How does an LRU cache fit into the CAP theorem? - caching

I was pondering this question today. An LRU cache in the context of a database in a web app helps ensure Availability with fast data lookups that do not rely on continually accessing the database.
However, how does an LRU cache in practice stay fresh? As I understand it, one cannot garuntee Consistency along with Availibility. How is a frequently used item, which therefore does not expire from the LRU cache, handle modification? Is this an example where in a system that needs C over A, an LRU cache is not a good choice?

First of all, a cache too small to hold all the data (where an eviction might happen and the LRU part is relevant) is not a good example for the CAP theorem, because even without looking at consistency, it can't even deliver partition tolerance and availability at the same time. If the data the client asks for is not in the cache, and a network partition prevents the cache from getting the data from the primary database in time, then it simply can't give the client any answer on time.
If we only talk about data actually in the cache, we might somewhat awkwardly apply the CAP-theorem only to that data. Then it depends on how exactly that cache is used.
A lot of caching happens on the same machine that also has the authoritative data. For example, your database management system (say PostgreSql or whatever) probably caches lots of data in RAM and answers queries from there rather than from the persistent data on disk. Even then cache invalidation is a hairy problem. Basically even without a network you either are OK with sometimes using outdated information (basically sacrificing consistency) or the caching system needs to know about data changes and act on that and that can get very complicated. Still, the CAP theorem simply doesn't apply, because there is no distribution. Or if you want to look at it very pedantically (not the usual way of putting it) the bus the various parts of one computer use to communicate is not partition tolerant (the third leg of the CAP theorem). Put more simply: If the parts of your computer can't talk to one another the computer will crash.
So CAP-wise the interesting case is having the primary database and the cache on separate machines connected by an unreliable network. In that case there are two basic possibilities: (1) The caching server might answer requests without asking the primary database if its data is still valid, or (2) it might check with the primary database on every request. (1) means consistency is sacrificed.
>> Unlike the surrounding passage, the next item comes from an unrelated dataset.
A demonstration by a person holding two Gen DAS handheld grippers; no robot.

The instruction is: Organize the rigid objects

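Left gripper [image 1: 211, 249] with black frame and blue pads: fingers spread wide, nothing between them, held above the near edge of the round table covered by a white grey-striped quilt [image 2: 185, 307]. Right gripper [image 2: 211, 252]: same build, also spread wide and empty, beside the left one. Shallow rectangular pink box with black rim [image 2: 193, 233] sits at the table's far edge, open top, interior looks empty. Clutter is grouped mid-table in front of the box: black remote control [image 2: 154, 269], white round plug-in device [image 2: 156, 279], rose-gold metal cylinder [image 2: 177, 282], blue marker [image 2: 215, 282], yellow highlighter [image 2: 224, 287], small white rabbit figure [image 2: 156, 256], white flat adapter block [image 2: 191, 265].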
If its (2), there is a problem the cache's design must deal with: What should the cache tell the client if it doesn't get the primary database's answer on time (because of a partition, that is some networking problem)? In that case there are basically only two possibilities: It might still respond with the cached data, taking the risk that it might have become invalid. This is sacrificing consistency. Or it may tell the client it can't answer right now. That is sacrificing availability.
So in summary
If everything happens on one machine the CAP theorem doesn't apply
If the data and the cache are connected by an unreliable network, that is not a good example of the CAP theorem, because you don't even get A&P even without C.
Still, the CAP theorem means you'll have to sacrifice C or even more of A&P than the part a cache won't deliver in the first place.
What exactly you end up sacrificing depends on how exactly the cache is used.

Related

Can cache admission strategy be useful to prune distributed cache writes

Assume some distributed CRUD Service that uses a distributed cache that is not read-through (just some Key-Value store agnostic of DB). So there are n server nodes connected to m cache nodes (round-robin as routing). The cache is supposed to cache data stored in a DB layer.
So the default retrieval sequence seems to be:
check if data is in cache, if so return data
else fetch from DB
send data to cache (cache does eviction)
return data
The question is whether the individual service nodes can be smarter about what data to send to the cache, to reduce cache capacity costs (achieve similar hit ratio with less required cache storage space).
Given recent benchmarks on optimal eviction/admission strategies (in particular LFU), some new caches might not even store data if it is deemed too infrequently used, maybe application nodes can do some best-effort guess.
So my idea is that the individual service nodes could evaluate whether data that was fetched from a DB should be send to the distributed cache or not based on an algorithm like LFU, thus reducing the network traffic between service and cache. I am thinking about local checks (suffering a lack of effectivity on cold startups), but checks against a shared list of cached keys may also be considered.
So the sequence would be
check if data is in cache, if so return data
else fetch from DB
check if data key is frequently used
if yes, send data to cache (cache does eviction). Else not.
return data
Is this possible, reasonable, has it already been done?
It is common in databases, search, and analytical products to guard their LRU caches with filters to avoid pollution caused by scans. For example see Postgres' Buffer Ring Replacement Strategy and ElasticSearch's filter cache. These are admission policies detached from the cache itself, which could be replaced if their caching algorithm was more intelligent. It sounds like your idea is similar, except a distributed version.
Most remote / distributed caches use classic eviction policies (LRU, LFU). That is okay because they are often excessively large, e.g. Twitter requires a 99.9% hit rate for their SLA targets. This means they likely won't drop recent items because the penalty is too high and oversize so that the victim is ancient.
However, that breaks down when batch jobs run and pollute the remote caching tier. In those cases, its not uncommon to see the cache population disabled to avoid impacting user requests. This is then a distributed variant of Postgres' problem described above.
The largest drawback with your idea is checking the item's popularity. This might be local only, which has a frequent cold start problem, or remote call which adds a network hop. That remote call would be cheaper than the traffic of shipping the item, but you are unlikely to be bandwidth limited. Likely you're goal would be to reduce capacity costs by a higher hit rate, but if your SLA requires a nearly perfect hit rate then you'll over provision anyway. It all depends on whether the gains by reducing cache-aside population operations are worth the implementation effort. I suspect that for most it hasn't been.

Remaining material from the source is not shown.